WASHINGTON — "Spiral" CT scans cut lung cancer deaths in smokers by 20 percent, researchers reported Thursday in a finding that validates a controversial theory that screening can save lives.

The low-dose scans, a type of X-ray that gives a more complete picture of the lung, apparently catch tumors early, before they have spread, a team sponsored by the U.S. National Cancer Institute found.

The trial of more than 53,000 current and former heavy smokers found the CT scans were better than an ordinary chest X-ray at spotting tumors.

Critics of the scans fear that smokers may not be motivated to quit if they believe screening can save their lives if they do get cancer.

The middle-aged and elderly smokers were scanned with either three spiral CTs a year or one annual chest X-ray starting in August 2002. They were followed for five years.
As of last month, 354 people who got CTs had died of lung cancer, compared to 442 who got ordinary X-rays. This worked out to a 20.3 percent lower risk of dying for the spiral CT group and the researchers stopped the study.

The researchers said their findings could save thousand of lives. Lung cancer is the No. 1 cancer killer worldwide, killing 1.2 million people a year globally and it will kill 157,000 people in the United States alone this year, according to the American Cancer Society.

Caught early, lung cancer can be cured surgically, but it causes vague symptoms and usually is not diagnosed until it has spread.

In 2006, Dr. Claudia Henschke of New York Presbyterian Hospital-Weill Cornell Medical Center caused a stir when she published a study saying that 80 percent of lung-cancer deaths could be prevented through widespread use of spiral CT.
Her ideas were controversial to start with and widely discredited when other researchers found her work had been paid for by a tobacco company.
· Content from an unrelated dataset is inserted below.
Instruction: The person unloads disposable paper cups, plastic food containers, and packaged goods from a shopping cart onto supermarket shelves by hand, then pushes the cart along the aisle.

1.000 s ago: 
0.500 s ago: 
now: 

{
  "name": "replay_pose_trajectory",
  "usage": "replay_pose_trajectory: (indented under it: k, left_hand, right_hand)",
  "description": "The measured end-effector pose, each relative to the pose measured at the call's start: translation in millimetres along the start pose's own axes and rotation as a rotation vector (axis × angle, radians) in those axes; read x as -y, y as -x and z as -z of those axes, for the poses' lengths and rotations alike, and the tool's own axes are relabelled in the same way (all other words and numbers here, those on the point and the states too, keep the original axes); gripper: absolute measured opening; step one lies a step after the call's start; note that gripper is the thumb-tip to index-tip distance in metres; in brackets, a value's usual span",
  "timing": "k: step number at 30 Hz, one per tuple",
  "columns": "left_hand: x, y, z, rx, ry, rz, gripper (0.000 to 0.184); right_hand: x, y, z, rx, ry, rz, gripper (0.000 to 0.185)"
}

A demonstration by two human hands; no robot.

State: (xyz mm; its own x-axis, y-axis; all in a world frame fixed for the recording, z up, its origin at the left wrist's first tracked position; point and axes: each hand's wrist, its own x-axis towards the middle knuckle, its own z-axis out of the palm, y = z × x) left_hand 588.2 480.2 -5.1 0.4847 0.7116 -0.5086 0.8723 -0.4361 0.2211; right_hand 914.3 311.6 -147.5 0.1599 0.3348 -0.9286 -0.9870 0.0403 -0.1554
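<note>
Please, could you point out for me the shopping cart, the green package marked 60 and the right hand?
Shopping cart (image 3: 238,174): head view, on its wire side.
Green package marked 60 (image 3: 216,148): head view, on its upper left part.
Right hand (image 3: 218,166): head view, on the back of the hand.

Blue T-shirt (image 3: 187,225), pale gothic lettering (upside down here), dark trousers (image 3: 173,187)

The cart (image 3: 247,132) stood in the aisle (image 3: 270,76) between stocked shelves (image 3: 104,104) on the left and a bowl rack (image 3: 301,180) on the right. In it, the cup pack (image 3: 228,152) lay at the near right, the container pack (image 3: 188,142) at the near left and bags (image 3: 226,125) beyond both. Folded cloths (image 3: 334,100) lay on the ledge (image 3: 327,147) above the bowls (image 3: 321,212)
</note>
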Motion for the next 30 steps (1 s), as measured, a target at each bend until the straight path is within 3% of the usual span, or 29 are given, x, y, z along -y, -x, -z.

"This is the first time that we have seen clear evidence of a significant reduction in lung cancer mortality with a screening test in a randomized controlled trial," Dr. Christine Berg of the National Cancer Institute said in a statement.

Almost all advanced CT scanners can perform a spiral CT, and about 60 percent of U.S. hospitals have such a machine. Makers include General Electric Co's GE Healthcare Siemens AG, Toshiba Corp, Hitachi and Philips.

Dr. Denise Aberle, who led the study, said it provided "objective evidence" of the benefits of low-dose scans in older, high-risk people and suggests if it is "implemented responsibly, and individuals with abnormalities are judiciously followed, we have the potential to save thousands of lives."

But Aberle added that with the high association between lung cancer and cigarette smoking, "the single best way to prevent lung cancer deaths is to never start smoking, and if already smoking, to quit permanently."

About 10 percent of smokers develop lung cancer, but smoking causes other cancers as well as heart disease and stroke.